What's the problem?

At the moment, in part as a result of the Covid-19 pandemic, workers are facing increased surveillance from their employers. From surveillance software deployed on their work devices to popular productivity suites like Office 365 or Slack offering features that could be used for surveillance by employers, employee monitoring solutions have gained in popularity over the last few years, boasting the ability to quantify productivity, identify less performing workers and optimise spending. These promises can sound tempting for employers but come with levels of intrusiveness and limited evidences of their efficiency that cannot be ignored, especially as they risk reducing workers' autonomy.

On the other side of this coin, many gig economy apps and platforms have made the collection of personal data and the monitoring of their users for algorithmic purposes the default. Job assignation, content promotion or demotion, strategic decision... algorithmic management by platforms is creating an environment where gig workers, platform workers and creators must give up an immense amount of personal data only to be able to work. Yet, taking part into these systems does not guarantee that they are able to access this data or even be provided with a clear explanation of what it might be used for.

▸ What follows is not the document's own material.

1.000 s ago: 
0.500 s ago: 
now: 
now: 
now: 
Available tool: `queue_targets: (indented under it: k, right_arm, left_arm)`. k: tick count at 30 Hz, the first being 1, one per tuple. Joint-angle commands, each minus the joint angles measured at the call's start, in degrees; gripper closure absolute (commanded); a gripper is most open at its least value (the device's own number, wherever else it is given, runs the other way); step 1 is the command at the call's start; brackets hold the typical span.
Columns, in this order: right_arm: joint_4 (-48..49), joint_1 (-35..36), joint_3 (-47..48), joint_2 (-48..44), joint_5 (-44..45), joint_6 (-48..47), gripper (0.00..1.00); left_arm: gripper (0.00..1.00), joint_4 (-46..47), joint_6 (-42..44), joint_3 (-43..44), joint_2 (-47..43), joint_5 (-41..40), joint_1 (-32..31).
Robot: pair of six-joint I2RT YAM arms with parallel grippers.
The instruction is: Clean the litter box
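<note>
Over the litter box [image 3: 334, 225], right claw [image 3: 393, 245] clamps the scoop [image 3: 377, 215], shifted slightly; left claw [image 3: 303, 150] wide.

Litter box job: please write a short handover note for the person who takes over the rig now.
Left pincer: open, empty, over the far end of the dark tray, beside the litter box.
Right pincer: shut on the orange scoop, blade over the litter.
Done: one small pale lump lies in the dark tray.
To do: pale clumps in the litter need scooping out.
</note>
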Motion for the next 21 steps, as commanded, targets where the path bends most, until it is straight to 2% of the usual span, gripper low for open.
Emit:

As such, workers are being put in the difficult situation where they might feel that they have to consent to monitoring and surveillance in order to be able to keep their job or continue their activity on a platform. The inherent imbalance of power between employees and employers forces workers to compromise their privacy and autonomy in order to be able to continue working. These systems also place a lot of confidence into algorithms and automated decision making systems with little transparency regarding how they function and how they can be challenged. Although transforming workers' activities into data to make decisions about them might sound like a good idea from a cost-optimisation perspective, it disregards many of the things that make us human while openning the door to abuse.

What's the solution?

Workers should not have to chose between their privacy and their jobs. The deployment of monitoring and surveillance tools should only be done under special circumstances and with safeguards in place to avoid abuse, such as unrestricted access to the data collected, as well as transparency about what the means and goals of such system are. Software monitoring can easily result in privacy violations compared to less intrusive solutions, and can thus be unnecessarily or disproportionately invasive.

Whether they are employees or working for an app or a platform, workers should be have transparency about what data is being collected on them, for what purposes, and be given access to it. Under European data protection laws, for example, workers have a right to know exactly what information is being collected by their employer, how it is being used and shared, as well as how their personal data is being protected.

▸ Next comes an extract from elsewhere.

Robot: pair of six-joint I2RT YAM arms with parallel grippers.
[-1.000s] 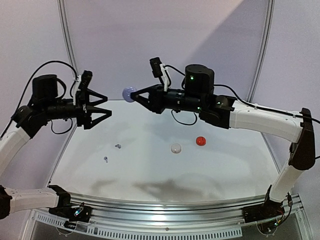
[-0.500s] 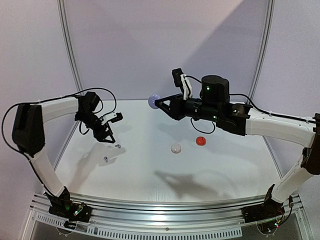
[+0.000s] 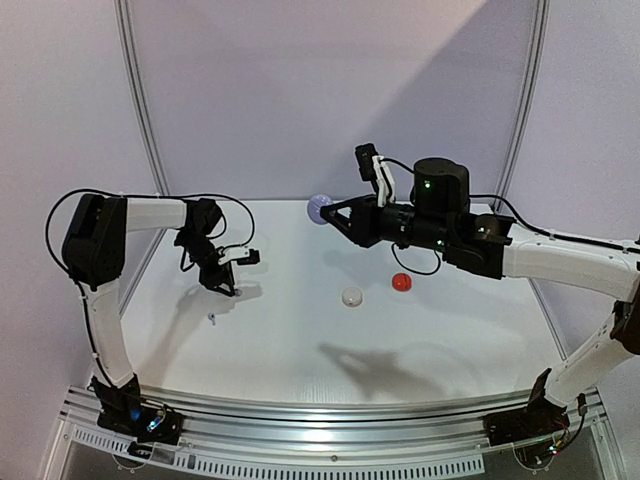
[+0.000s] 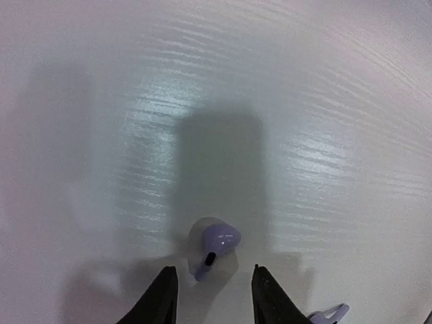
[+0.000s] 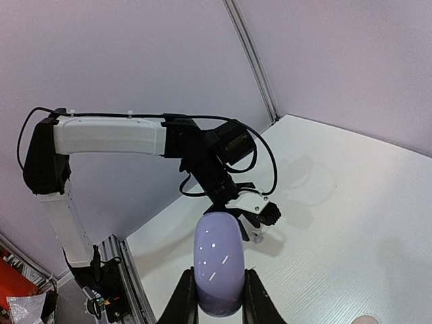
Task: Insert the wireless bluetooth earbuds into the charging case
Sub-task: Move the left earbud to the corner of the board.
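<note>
The right gripper (image 3: 327, 210) is closed on the lilac case (image 3: 319, 208), which is held aloft at the upper centre of the top view, well above the table (image 3: 300, 350). The case is judged to be raised and presented there so that an earbud can be brought to it. In the right wrist view it is seen pinched between both fingers at the bottom centre; whether its lid is open cannot be told.

The right arm (image 3: 560, 255) is stretched nearly level from the right edge towards the centre. The left arm (image 3: 150, 213) is folded over at the left with its wrist bent downward. The left gripper (image 3: 228, 287) is lowered to the table surface, fingers parted and nothing held.

Right of centre on the table, a white round case (image 3: 351, 297) and a red round case (image 3: 401, 282) are set near each other, untouched.

Low and central in the left wrist view, a lilac earbud (image 4: 214, 244) lies just ahead of the gap between the fingertips, apparently lined up for a pinch. A second earbud (image 4: 329, 313) is cut off at the lower right corner.
</note>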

Employers should also consider what impact monitoring systems and automated deicision making systems will have on the morale of their employees, and the risk such software poses in alienating employees. Employers should consider whether such monitoring is necessary at all, focusing on the negative impact it may have on their relationship with their staff and their business in the future.

In the case of gig economy apps and platforms, the collection and processing of workers' data should be subject to the same level of attention and also be legally justified before deployment.

What is PI doing?

PI has researched multiple workplace surveillance technologies used by employers and platforms, both before and after the Covid-19 era. We have researched the data that gig economy companies collect about their workers, the deployment of surveillance features in widely used productivity suites and the relationship between content creators and the platforms on which they publish, both from a privacy and a security perspective.

This work is informing our growing advocacy to protect workers against discriminating algorithmic management systems and privacy-invasive technologies.